Slice as nickname for this type of spin seems to have originated in 1886, after a very cursory amount of research, referring to a slicing stroke. It can be added that some of the better teachers of slice do refer to knifing the ball, and thinking of the forward edge of the frame as the edge of a blade. This can be taken a bit too far, because it’s also a great idea to think of the strings as fingers that are going to grab the ball, imparting more solid shot making.
If you turn the whole thing 90 degrees upward, then you get a slice serve, which is not an underspin at all, it’s a side spin, but I am not sure who needs to hear that.
The most simple characteristic of a slice groundstroke is that it changes the pace of the rally. Observe carefully how your opponent responds to your slice after you have done it five times or more. Do they hit into the net or too low and short? Do they try for an angle? The rest of your future planning for the next shot will be planned after you start to understand their tendency with this shot. Everyone can and will need to slice the ball some to play a modicum of defense. The approach you take to making the ball ride the air will have subtle differences based on your overall strategy.
The Power Player
You rarely want to slice a ball, unless you are coming to the net. However, even a good power player will need to play a little defense. Because you create so much pace, some players will connect well on one of your power shots and give it back very nicely. Stephanie (aka Steffi) Graf was famous for this. She would spend an entire match pummeling her forehands, but she could also play very good defense for a shot or two before going back to the assault. Use the slice so that you won’t have a “checkered flag or crash” approach. Most of the best power players in the game did not simply concede points because they had to hit one or two defensive shots. So when pulled wide, pushed back, or drawn forward off balance, a nice slice can help you reset the point.
Pressure Time And Space
Using different types of slice can make for a wide variety of effects. A hard drive slice can sneak up on people, getting there faster than they thought. An accurate slice approach shot can keep the other player low and wide, pay attention also to the chapter on side spin.When you give them the triple crown of not only having to move quickly backwards, diagogal, and getting low, that’s one of the most an extreme edge of time and space. Using a very short sharp slice can bring a player forward for you to attack, here you can get them ‘stuck’ to the court, finding it very difficult to recover for the next shot.
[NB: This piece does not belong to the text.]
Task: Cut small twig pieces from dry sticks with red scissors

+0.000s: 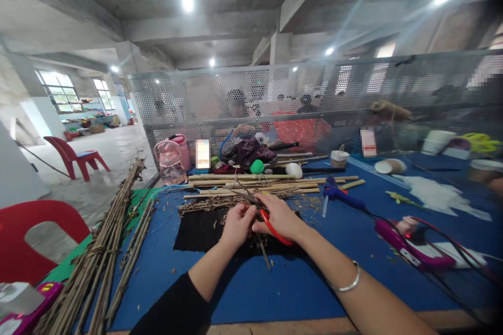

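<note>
My right hand (280, 215) is closed on a pair of scissors with red handles (270, 226); their blades (245, 196) point away to the upper left. Close beside it, my left hand (238, 226) is pinched at a thin dry twig (264, 252), whose lower end sticks out below the hands. Both hands are over a black cloth (198, 233) on the blue table. Brown dry twigs and leaf bits (208, 205) lie along the cloth's far edge. The exact grip on the twig is partly hidden by the fingers.
A bundle of long dry stalks (104, 241) lies at left. Pale sticks (275, 186), green yarn (257, 167) and white yarn (294, 169) sit behind. At right are a blue glue gun (341, 194) and a purple power strip (412, 251) with cables. A perforated metal screen (188, 94) stands behind the table.
</note>
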The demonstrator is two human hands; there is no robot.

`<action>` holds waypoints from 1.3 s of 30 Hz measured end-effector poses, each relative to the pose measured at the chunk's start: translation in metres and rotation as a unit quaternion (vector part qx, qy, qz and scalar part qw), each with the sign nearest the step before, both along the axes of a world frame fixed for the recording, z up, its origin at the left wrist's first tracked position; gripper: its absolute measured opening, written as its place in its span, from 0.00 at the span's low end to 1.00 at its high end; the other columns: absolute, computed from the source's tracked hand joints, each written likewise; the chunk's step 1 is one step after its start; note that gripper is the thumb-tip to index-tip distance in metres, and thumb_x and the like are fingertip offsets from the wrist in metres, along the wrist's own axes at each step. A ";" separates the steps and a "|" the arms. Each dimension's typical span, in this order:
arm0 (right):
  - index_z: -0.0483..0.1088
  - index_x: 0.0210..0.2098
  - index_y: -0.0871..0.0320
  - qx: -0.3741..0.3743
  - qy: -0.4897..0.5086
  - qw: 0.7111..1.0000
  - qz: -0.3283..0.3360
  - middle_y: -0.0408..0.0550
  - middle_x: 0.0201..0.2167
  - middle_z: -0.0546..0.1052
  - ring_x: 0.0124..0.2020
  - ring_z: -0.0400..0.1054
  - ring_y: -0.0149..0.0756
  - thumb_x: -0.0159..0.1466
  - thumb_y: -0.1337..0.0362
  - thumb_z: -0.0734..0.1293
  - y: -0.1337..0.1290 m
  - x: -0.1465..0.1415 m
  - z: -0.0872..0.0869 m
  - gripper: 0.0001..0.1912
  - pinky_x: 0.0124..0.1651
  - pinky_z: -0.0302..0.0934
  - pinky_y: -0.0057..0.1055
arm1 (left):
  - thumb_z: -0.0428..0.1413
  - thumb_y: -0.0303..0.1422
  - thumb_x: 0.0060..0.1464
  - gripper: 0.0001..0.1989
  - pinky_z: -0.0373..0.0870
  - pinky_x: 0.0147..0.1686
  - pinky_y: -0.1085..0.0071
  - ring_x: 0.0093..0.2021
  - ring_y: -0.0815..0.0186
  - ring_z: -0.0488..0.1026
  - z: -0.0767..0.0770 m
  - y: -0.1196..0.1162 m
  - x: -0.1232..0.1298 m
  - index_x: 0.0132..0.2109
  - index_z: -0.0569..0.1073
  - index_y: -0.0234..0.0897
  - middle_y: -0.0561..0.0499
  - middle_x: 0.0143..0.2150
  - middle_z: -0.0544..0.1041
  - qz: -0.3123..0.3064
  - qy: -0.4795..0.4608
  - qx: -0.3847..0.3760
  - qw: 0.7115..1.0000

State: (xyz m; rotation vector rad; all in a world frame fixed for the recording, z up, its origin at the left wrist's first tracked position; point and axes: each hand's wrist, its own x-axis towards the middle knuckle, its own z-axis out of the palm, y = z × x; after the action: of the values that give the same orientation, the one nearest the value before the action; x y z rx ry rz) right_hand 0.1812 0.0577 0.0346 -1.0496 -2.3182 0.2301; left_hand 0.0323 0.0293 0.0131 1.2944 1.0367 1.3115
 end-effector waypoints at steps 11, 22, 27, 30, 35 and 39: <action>0.62 0.52 0.60 -0.042 0.100 0.994 0.026 0.56 0.47 0.70 0.46 0.65 0.44 0.48 0.49 0.70 0.001 -0.011 -0.013 0.36 0.49 0.59 0.39 | 0.54 0.47 0.46 0.19 0.52 0.17 0.78 0.17 0.76 0.56 0.000 0.000 -0.004 0.26 0.65 0.34 0.58 0.17 0.62 0.025 -0.008 0.023 0.999; 0.66 0.47 0.58 -0.056 0.084 0.995 0.005 0.50 0.36 0.75 0.35 0.69 0.39 0.51 0.51 0.69 -0.007 -0.017 -0.005 0.27 0.38 0.61 0.32 | 0.53 0.50 0.46 0.20 0.50 0.11 0.79 0.12 0.78 0.53 0.005 -0.005 -0.003 0.28 0.61 0.36 0.61 0.15 0.59 -0.002 -0.048 -0.013 0.999; 0.66 0.46 0.57 -0.055 0.074 0.996 -0.011 0.49 0.37 0.75 0.36 0.69 0.38 0.51 0.54 0.69 -0.010 -0.016 -0.002 0.25 0.38 0.60 0.31 | 0.52 0.51 0.46 0.21 0.53 0.09 0.79 0.10 0.77 0.53 0.003 -0.002 -0.005 0.28 0.61 0.36 0.62 0.13 0.59 -0.014 -0.064 -0.026 0.998; 0.66 0.46 0.56 -0.050 0.064 0.997 -0.018 0.49 0.38 0.75 0.37 0.68 0.38 0.51 0.55 0.69 -0.011 -0.016 -0.002 0.25 0.39 0.60 0.31 | 0.53 0.50 0.45 0.21 0.54 0.08 0.79 0.10 0.77 0.54 0.002 0.000 -0.005 0.27 0.61 0.36 0.61 0.13 0.60 -0.030 -0.075 -0.030 0.996; 0.63 0.49 0.59 -0.036 0.070 0.997 -0.018 0.53 0.45 0.71 0.45 0.65 0.42 0.49 0.55 0.69 -0.009 -0.018 -0.005 0.30 0.47 0.59 0.37 | 0.54 0.49 0.46 0.20 0.56 0.09 0.79 0.10 0.77 0.55 0.003 0.000 -0.004 0.31 0.62 0.35 0.61 0.13 0.61 -0.058 -0.110 -0.031 0.992; 0.62 0.50 0.60 -0.029 0.082 0.996 0.003 0.55 0.46 0.69 0.47 0.64 0.43 0.49 0.54 0.69 -0.007 -0.018 -0.006 0.31 0.49 0.58 0.38 | 0.54 0.49 0.46 0.20 0.57 0.09 0.79 0.10 0.77 0.56 0.002 -0.001 -0.004 0.32 0.64 0.35 0.61 0.14 0.62 -0.069 -0.104 -0.033 0.992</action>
State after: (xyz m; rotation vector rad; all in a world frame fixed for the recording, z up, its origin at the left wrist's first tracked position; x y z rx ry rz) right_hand 0.1632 0.0510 0.0287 -1.0125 -2.1795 0.3743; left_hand 0.0287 0.0282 0.0152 1.1330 0.8238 1.2660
Using slice to get more depth in the court also creates more potential to move players around. A short angle topspin followed by a deep corner slice shot can create a very difficult movement pattern. Drop shots and defensives lobs are also slice shots, so a wide variety of slices can create many movements in your opportunity. Slice balls tend to get deeper more easily, topspins land shorter, so it’s easier to create a wider variance in where each shot lands, creating longer diagonals for the other player to run.
Just like with topspin, the variety of slice shots is critical to this strategy. It may be true that a wider variety of slices can be more disruptive than topspin, because topspin has become the norm for how most people are hitting the ball. Quite a few players hit only topspin and seem incapable of slicing the ball. Of course, if there is one underspin shot that your opponent is simply crushing, or it does not affect them at all, then you might want to eliminate that from today’s tactics.
Some grinding players hit a lot of slice shots, and it can be used to keep the offensive players from displaying full offense, and can make it more difficult for the disruptive player from having a maximum amount of disruption.